Aim of the task » Set down the entries once more, exactly as they are written.

+++ Records for processing +++

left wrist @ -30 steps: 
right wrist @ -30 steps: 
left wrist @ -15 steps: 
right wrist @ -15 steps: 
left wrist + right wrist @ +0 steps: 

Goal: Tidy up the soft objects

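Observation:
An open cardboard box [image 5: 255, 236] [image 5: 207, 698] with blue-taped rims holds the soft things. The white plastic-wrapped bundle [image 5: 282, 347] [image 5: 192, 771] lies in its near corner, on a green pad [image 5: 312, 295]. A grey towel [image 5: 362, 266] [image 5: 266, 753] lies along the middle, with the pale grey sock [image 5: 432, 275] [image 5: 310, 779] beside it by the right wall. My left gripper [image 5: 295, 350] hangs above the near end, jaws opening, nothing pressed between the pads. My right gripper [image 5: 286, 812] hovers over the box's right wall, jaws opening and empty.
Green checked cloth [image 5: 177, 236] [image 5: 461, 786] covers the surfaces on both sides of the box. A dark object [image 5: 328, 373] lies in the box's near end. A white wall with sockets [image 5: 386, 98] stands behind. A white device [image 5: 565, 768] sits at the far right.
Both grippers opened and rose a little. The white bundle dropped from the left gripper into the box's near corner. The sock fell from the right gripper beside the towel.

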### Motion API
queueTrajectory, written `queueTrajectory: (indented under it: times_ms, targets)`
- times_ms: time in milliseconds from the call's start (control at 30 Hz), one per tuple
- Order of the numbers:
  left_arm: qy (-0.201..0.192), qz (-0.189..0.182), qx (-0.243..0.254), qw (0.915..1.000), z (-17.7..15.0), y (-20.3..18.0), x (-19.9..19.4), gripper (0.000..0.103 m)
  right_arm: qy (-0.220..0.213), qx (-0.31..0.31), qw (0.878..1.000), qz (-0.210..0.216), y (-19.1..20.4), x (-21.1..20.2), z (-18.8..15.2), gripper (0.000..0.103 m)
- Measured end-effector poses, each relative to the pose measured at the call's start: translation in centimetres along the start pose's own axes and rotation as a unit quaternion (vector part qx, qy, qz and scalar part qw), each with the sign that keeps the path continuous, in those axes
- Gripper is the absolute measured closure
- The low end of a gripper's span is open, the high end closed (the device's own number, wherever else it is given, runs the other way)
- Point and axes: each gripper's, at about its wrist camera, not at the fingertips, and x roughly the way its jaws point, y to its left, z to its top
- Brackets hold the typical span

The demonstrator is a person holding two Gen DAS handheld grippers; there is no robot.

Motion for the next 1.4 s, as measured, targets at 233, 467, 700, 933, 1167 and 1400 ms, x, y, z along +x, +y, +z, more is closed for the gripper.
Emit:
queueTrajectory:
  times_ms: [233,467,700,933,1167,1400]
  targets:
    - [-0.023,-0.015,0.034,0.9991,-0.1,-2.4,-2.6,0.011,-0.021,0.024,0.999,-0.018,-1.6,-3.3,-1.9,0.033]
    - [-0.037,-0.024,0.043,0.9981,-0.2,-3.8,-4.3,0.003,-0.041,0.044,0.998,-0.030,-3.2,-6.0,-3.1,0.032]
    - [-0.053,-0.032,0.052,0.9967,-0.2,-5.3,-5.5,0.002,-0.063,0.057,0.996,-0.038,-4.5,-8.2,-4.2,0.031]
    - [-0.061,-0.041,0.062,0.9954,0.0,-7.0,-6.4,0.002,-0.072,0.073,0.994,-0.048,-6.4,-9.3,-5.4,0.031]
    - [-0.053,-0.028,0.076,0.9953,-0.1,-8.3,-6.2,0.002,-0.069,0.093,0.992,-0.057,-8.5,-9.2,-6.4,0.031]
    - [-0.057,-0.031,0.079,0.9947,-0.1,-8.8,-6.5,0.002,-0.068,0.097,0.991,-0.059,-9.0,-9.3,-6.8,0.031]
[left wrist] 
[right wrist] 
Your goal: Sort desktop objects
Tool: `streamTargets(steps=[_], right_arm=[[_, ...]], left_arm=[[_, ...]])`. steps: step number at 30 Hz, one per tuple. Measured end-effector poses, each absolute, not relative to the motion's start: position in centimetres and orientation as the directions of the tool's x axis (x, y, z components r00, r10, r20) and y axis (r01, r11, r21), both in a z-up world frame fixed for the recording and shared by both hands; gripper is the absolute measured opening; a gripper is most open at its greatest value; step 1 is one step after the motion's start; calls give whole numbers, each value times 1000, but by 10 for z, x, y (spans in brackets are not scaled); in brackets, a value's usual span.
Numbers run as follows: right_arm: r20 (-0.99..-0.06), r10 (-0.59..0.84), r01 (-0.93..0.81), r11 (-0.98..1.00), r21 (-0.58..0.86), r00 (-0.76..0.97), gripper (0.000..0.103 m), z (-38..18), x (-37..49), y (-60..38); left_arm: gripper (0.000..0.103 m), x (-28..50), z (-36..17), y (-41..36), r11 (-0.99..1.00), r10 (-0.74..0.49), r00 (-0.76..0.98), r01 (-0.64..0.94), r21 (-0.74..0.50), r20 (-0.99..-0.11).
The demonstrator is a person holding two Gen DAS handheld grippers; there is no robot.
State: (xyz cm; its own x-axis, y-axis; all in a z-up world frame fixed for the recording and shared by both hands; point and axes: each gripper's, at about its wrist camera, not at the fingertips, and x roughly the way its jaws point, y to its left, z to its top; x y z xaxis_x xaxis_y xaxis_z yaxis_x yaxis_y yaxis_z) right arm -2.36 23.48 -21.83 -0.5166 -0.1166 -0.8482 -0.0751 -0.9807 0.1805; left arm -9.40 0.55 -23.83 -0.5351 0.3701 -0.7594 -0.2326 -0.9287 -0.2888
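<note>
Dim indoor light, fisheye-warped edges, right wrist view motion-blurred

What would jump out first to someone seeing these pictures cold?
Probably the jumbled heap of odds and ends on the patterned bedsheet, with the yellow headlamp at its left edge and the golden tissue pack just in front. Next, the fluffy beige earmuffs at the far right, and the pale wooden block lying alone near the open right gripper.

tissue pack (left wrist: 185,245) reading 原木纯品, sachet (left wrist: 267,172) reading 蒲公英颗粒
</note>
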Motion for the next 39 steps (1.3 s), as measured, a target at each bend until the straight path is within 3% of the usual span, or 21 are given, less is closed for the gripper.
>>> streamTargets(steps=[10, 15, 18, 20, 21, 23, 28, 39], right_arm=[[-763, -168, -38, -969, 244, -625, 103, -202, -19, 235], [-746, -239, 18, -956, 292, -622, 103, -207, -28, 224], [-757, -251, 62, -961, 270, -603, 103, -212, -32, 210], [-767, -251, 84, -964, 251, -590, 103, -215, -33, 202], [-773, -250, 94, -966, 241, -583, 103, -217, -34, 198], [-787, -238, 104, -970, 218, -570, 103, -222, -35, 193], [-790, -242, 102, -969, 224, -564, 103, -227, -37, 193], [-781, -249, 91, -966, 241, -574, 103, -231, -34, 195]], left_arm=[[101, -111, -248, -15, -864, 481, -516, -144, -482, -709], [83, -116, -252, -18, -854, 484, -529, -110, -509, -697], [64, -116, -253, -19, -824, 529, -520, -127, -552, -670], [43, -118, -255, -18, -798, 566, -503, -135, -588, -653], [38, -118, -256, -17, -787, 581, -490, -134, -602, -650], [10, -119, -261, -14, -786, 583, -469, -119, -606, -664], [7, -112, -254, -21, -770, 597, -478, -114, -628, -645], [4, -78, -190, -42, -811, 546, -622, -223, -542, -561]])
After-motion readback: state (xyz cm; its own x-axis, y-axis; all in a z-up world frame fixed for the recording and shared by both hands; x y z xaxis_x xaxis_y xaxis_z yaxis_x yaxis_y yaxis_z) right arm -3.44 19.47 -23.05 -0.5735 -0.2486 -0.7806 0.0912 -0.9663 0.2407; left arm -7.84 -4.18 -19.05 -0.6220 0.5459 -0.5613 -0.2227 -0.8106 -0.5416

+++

Answer space »
left wrist @ -30 steps: 
right wrist @ -30 steps: 
left wrist @ -15 steps: 
right wrist @ -15 steps: 
left wrist + right wrist @ +0 steps: 

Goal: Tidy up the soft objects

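Observation:
An open cardboard box [image 5: 255, 236] [image 5: 207, 698] with blue-taped rims holds the soft things. The white plastic-wrapped bundle [image 5: 282, 347] [image 5: 192, 771] lies in its near corner, on a green pad [image 5: 312, 295]. A grey towel [image 5: 362, 266] [image 5: 266, 753] lies along the middle, with the pale grey sock [image 5: 432, 275] [image 5: 310, 779] beside it by the right wall. My left gripper [image 5: 295, 350] hangs above the near end, jaws opening, nothing pressed between the pads. My right gripper [image 5: 286, 812] hovers over the box's right wall, jaws opening and empty.
Green checked cloth [image 5: 177, 236] [image 5: 461, 786] covers the surfaces on both sides of the box. A dark object [image 5: 328, 373] lies in the box's near end. A white wall with sockets [image 5: 386, 98] stands behind. A white device [image 5: 565, 768] sits at the far right.
Both grippers opened and rose a little. The white bundle dropped from the left gripper into the box's near corner. The sock fell from the right gripper beside the towel.
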
### Motion API
queueTrajectory, written `queueTrajectory: (indented under it: times_ms, targets)`
- times_ms: time in milliseconds from the call's start (control at 30 Hz), one per tuple
- Order of the numbers:
  left_arm: qy (-0.201..0.192), qz (-0.189..0.182), qx (-0.243..0.254), qw (0.915..1.000), z (-17.7..15.0), y (-20.3..18.0), x (-19.9..19.4), gripper (0.000..0.103 m)
  right_arm: qy (-0.220..0.213), qx (-0.31..0.31), qw (0.878..1.000), qz (-0.210..0.216), y (-19.1..20.4), x (-21.1..20.2), z (-18.8..15.2), gripper (0.000..0.103 m)
- Measured end-effector poses, each relative to the pose measured at the call's start: translation in centimetres along the start pose's own axes and rotation as a unit quaternion (vector part qx, qy, qz and scalar part qw), each with the sign that keeps the path continuous, in those axes
- Gripper is the absolute measured closure
- The low end of a gripper's span is open, the high end closed (the device's own number, wherever else it is given, runs the other way)
- Point and axes: each gripper's, at about its wrist camera, not at the fingertips, and x roughly the way its jaws point, y to its left, z to its top
- Brackets hold the typical span

The demonstrator is a person holding two Gen DAS handheld grippers; there is no robot.

Motion for the next 1.4 s, as measured, targets at 233, 467, 700, 933, 1167 and 1400 ms, x, y, z along +x, +y, +z, more is closed for the gripper.
Emit:
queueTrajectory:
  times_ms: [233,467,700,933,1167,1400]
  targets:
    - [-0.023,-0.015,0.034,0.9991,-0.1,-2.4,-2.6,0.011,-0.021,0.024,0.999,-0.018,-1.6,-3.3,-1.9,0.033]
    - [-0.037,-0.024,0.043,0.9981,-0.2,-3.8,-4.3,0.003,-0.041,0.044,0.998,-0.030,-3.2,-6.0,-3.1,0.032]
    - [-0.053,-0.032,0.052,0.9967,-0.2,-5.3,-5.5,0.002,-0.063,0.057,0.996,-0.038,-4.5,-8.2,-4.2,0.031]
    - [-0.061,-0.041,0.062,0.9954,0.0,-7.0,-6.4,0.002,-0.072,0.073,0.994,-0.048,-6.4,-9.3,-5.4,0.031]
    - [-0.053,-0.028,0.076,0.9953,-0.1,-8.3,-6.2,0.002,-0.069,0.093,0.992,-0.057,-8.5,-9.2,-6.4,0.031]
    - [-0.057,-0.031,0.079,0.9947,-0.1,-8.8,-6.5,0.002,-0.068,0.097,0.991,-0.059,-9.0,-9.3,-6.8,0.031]
[left wrist] 
[right wrist] 
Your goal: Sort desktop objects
Tool: `streamTargets(steps=[_], right_arm=[[_, ...]], left_arm=[[_, ...]])`. steps: step number at 30 Hz, one per tuple. Measured end-effector poses, each absolute, not relative to the motion's start: position in centimetres and orientation as the directions of the tool's x axis (x, y, z components r00, r10, r20) and y axis (r01, r11, r21), both in a z-up world frame fixed for the recording and shared by both hands; gripper is the absolute measured opening; a gripper is most open at its greatest value; step 1 is one step after the motion's start; calls give whole numbers, each value times 1000, but by 10 for z, x, y (spans in brackets are not scaled); in brackets, a value's usual span.
Numbers run as follows: right_arm: r20 (-0.99..-0.06), r10 (-0.59..0.84), r01 (-0.93..0.81), r11 (-0.98..1.00), r21 (-0.58..0.86), r00 (-0.76..0.97), gripper (0.000..0.103 m), z (-38..18), x (-37..49), y (-60..38); left_arm: gripper (0.000..0.103 m), x (-28..50), z (-36..17), y (-41..36), r11 (-0.99..1.00), r10 (-0.74..0.49), r00 (-0.76..0.98), r01 (-0.64..0.94), r21 (-0.74..0.50), r20 (-0.99..-0.11).
The demonstrator is a person holding two Gen DAS handheld grippers; there is no robot.
State: (xyz cm; its own x-axis, y-axis; all in a z-up world frame fixed for the recording and shared by both hands; point and axes: each gripper's, at about its wrist camera, not at the fingertips, and x roughly the way its jaws point, y to its left, z to its top; x y z xaxis_x xaxis_y xaxis_z yaxis_x yaxis_y yaxis_z) right arm -2.36 23.48 -21.83 -0.5166 -0.1166 -0.8482 -0.0751 -0.9807 0.1805; left arm -9.40 0.55 -23.83 -0.5351 0.3701 -0.7594 -0.2326 -0.9287 -0.2888
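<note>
Dim indoor light, fisheye-warped edges, right wrist view motion-blurred

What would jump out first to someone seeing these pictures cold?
Probably the jumbled heap of odds and ends on the patterned bedsheet, with the yellow headlamp at its left edge and the golden tissue pack just in front. Next, the fluffy beige earmuffs at the far right, and the pale wooden block lying alone near the open right gripper.

tissue pack (left wrist: 185,245) reading 原木纯品, sachet (left wrist: 267,172) reading 蒲公英颗粒
</note>
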Motion for the next 39 steps (1.3 s), as measured, a target at each bend until the straight path is within 3% of the usual span, or 21 are given, less is closed for the gripper.
>>> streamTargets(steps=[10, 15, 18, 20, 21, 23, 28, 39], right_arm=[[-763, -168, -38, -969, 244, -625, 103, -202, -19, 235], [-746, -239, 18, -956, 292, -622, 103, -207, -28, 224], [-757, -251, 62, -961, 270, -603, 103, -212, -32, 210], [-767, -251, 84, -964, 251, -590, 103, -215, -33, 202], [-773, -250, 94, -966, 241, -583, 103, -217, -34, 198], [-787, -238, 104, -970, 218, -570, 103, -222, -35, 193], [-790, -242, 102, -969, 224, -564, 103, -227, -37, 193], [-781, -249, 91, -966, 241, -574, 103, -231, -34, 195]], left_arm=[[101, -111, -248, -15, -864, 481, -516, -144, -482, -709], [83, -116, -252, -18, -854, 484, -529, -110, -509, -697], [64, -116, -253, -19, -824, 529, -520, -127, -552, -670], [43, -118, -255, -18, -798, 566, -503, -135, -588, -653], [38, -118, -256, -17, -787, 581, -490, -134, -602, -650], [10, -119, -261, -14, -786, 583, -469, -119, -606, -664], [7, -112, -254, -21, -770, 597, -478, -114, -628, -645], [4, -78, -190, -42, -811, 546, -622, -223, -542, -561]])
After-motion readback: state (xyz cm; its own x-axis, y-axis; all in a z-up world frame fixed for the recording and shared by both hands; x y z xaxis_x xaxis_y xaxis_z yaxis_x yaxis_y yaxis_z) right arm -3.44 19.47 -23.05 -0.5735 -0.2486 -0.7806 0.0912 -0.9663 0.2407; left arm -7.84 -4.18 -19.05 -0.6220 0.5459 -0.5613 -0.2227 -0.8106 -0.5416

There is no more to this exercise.